Dairy farmers are making real progress towards better calf colostrum management practices – but still need to focus on improved performance monitoring.

More farmers are reaping the benefits of improved calf health by ensuring youngstock get a better start, according to a study of colostrum management practices conducted by MSD Animal Health during early 2022.

“That’s great news,” said MSD youngstock category product manager Rob Simpson (pictured right), who described it as a crucial area. “Colostrum’s importance cannot be over-emphasised,” he added.

In addition to providing immunity against key early life disease threats, colostrum helps kickstart sound organ development and a healthy metabolism in youngstock when fed correctly and in enough quantity.

“A good colostrum intake enables a greater response by the calf to important vaccines – up to six to ten months of age. The additive impact of sound colostrum feeding protocols and vaccination is the cornerstone of immunity-led disease prevention.”

Some 248 dairy farmers responded to the survey – including all-year-round and block-calving herds. The poll was designed to highlight any improvements following a similar survey two years ago.

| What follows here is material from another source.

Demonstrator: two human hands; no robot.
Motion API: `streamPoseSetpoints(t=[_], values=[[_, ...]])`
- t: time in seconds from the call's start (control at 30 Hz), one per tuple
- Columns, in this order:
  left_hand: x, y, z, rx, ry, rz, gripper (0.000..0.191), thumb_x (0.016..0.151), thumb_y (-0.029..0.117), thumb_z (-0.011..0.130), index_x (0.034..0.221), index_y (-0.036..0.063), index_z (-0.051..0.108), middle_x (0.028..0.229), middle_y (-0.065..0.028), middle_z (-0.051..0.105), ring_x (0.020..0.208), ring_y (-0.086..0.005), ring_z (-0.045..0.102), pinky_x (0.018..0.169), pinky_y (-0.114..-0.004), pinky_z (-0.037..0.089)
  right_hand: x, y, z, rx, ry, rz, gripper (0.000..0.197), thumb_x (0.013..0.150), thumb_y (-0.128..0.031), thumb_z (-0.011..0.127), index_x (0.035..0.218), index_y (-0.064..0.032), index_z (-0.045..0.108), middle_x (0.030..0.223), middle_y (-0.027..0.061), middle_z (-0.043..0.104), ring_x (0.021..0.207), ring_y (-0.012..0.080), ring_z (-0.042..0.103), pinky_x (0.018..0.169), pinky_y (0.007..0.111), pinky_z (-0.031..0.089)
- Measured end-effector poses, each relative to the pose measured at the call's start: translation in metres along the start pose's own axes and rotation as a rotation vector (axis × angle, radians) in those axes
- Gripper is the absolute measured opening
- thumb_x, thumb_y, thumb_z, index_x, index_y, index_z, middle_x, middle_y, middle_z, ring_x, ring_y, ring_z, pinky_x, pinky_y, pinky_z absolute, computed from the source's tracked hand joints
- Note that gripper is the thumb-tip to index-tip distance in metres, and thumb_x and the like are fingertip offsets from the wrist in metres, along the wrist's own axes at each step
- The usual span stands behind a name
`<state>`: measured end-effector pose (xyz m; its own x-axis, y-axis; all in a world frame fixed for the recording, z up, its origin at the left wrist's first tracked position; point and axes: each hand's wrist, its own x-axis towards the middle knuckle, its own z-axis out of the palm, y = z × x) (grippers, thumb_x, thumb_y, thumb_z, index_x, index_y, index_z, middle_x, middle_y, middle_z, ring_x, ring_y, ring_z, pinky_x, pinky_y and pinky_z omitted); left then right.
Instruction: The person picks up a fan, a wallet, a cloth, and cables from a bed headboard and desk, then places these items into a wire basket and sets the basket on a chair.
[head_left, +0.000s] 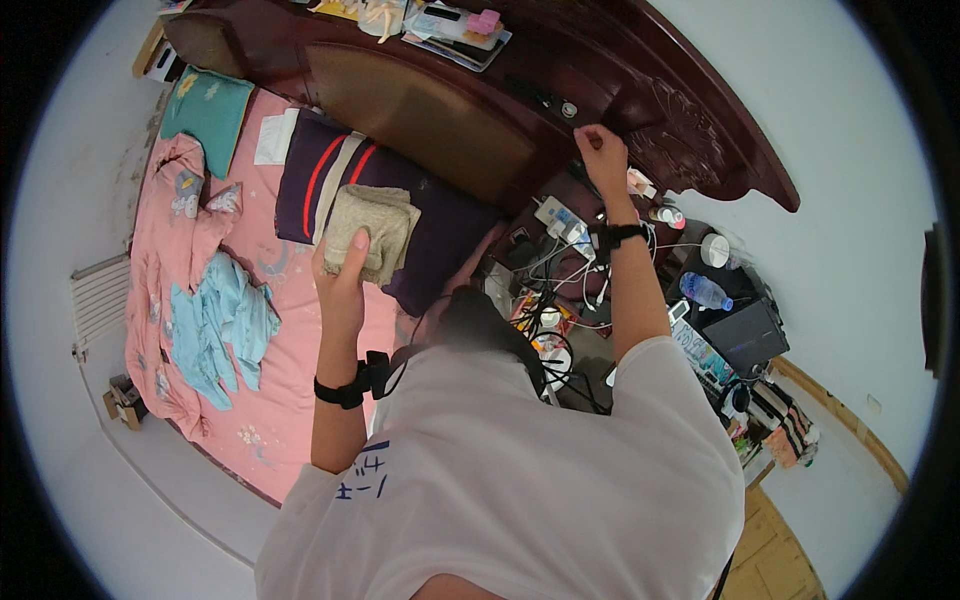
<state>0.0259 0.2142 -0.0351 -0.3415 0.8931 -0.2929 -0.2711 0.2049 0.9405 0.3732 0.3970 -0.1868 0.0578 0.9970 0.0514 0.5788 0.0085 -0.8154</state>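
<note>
My left hand (343, 274) grips a folded beige-green cloth (373, 231), thumb on top, above a dark purple pillow (442, 202) with red and white stripes. My right hand (602, 154) is raised near the lower ledge of the dark wooden headboard (480, 90), its fingers curled together. A small round item (569, 110) lies on that ledge just beyond the fingertips. Whether something small is between the right fingers cannot be told. Both wrists wear black straps.
A white power strip (564, 225) with tangled cables lies below my right hand. Farther right are a plastic bottle (705, 291) and a black box (746, 337). Light blue clothing (221, 322) and a teal pillow (206, 116) lie on the pink bed. Notebooks (457, 49) rest on the headboard shelf.
</note>
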Motion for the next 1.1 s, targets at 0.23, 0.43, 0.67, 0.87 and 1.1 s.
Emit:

Some 49% of respondents said they always checked the quality of their cow colostrum before storing or feeding it, 25% said sometimes and 26% never. Two years ago, 44% of farmers said they never tested their colostrum.

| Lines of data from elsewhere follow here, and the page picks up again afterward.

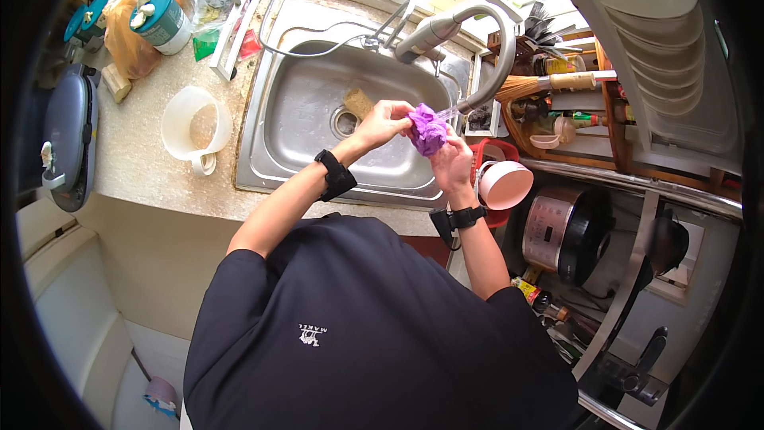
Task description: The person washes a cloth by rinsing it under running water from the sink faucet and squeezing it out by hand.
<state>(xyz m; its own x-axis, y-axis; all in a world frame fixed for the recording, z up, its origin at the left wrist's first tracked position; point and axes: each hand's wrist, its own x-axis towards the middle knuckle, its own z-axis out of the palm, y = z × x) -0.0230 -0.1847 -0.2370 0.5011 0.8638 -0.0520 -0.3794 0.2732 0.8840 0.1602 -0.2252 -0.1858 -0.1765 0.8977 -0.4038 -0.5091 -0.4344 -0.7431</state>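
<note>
Over the stainless steel sink (298, 101), a crumpled purple cloth (428, 130) is held between my two hands. My left hand (385, 125) pinches its left side with thumb and fingers. From below and to the right, my right hand (452, 161) grips it, palm partly turned up. Water streams from the end of the curved grey faucet (507, 42) onto the upper right of the cloth. A tan sponge-like piece (358, 103) lies in the basin beside the drain (345, 123).
Left of the sink stands a translucent plastic pitcher (197, 125). Beyond it are a teal-lidded tub (161, 18), an orange plastic bag (128, 42) and a grey electric griddle (70, 131). Close by my right hand are a pink pot (506, 185) and a rice cooker (555, 230).
</note>
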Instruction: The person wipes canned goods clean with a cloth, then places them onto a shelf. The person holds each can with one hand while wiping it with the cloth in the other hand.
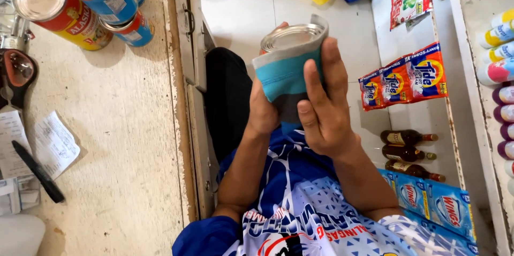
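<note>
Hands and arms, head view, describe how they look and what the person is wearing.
Both forearms are bare, with no gloves, watch or rings visible on the left hand or right hand. A short-sleeved blue jersey with white triangle patterning and red lettering covers the upper arms.

Both forearms rise from 6 o'clock toward 12 and meet at the centre. The right hand (324,111) shows its back, fingers (316,82) curled closed and pointing to 12 o'clock. The left hand (262,111), at its 9 o'clock, is closed too, knuckles toward 9.
</note>
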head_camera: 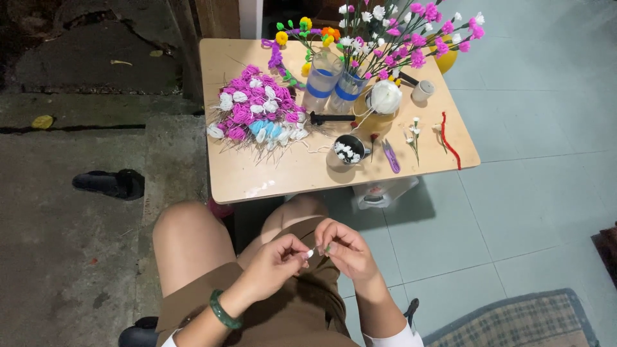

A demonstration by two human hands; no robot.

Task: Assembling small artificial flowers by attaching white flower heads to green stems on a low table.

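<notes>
Far left: rough grey concrete floor, cracked, with one black rubber slipper [109,184] lying on it.

Low table [257,177], pale wood-look laminate, rounded corners. On its left part: a heap of small handmade flowers [254,112], mostly magenta, some white, a few light blue, thin wire stems sticking out beneath. Beside it, two clear plastic cups with blue bands [334,87], upright, holding long-stemmed flowers in pink, white, yellow and orange. A black stick-shaped tool [331,118] lies in front of them. A dark round cup [348,150] holds small white blossoms. Further right: purple-handled snips [391,156], flat on the table; a ball of white thread [385,96]; a small white sprig [412,136]; a red fuzzy pipe cleaner [449,142], wavy, near the right edge.

Below the table, over the lap in brown shorts: left hand [273,262], green jade-like bangle [223,310] on the wrist, fingers curled, thumb and forefinger pinched on a tiny white flower piece [310,253]. Right hand [344,249], fingers bent inward, fingertips closed on the same piece from the other side; a bit of green shows there. The piece sits between both hands, above the knees, well apart from the table.

Right: smooth pale blue-grey tiles; a plaid woven mat [514,324] at the lower corner.
</notes>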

Newborn calves should be fed at least four litres (or 10% of bodyweight) of good quality colostrum within four hours of birth. A further two litres should be given within 12 hours of birth, said Mr Simpson.

Disease protection

The earlier colostrum is fed, the quicker disease protection can be gained. Colostrum also has a local protective effect in the gut and there is evidence that it can be beneficial for calves to receive it on a daily basis up until seven days of age.

More than 70% of respondents said they were feeding up to four litres of colostrum with a further 9% feeding more than four and a half litres. They were also getting it into the calf faster – more than 75% within six hours of birth and more than 15% within 12 hours.

Mr Simpson said it was also encouraging that more farmers appreciated the importance of good hygiene. This is because the number of bacteria in the colostrum can double every 20 minutes if it is not stored in a fridge or frozen.

“More than 60% of farmers are feeding it within 30 minutes of harvest and another 23% within the hour,” said Mr Simpson, warning that it was pointless to invest in better colostrum management and feeding practices if progress was not monitored.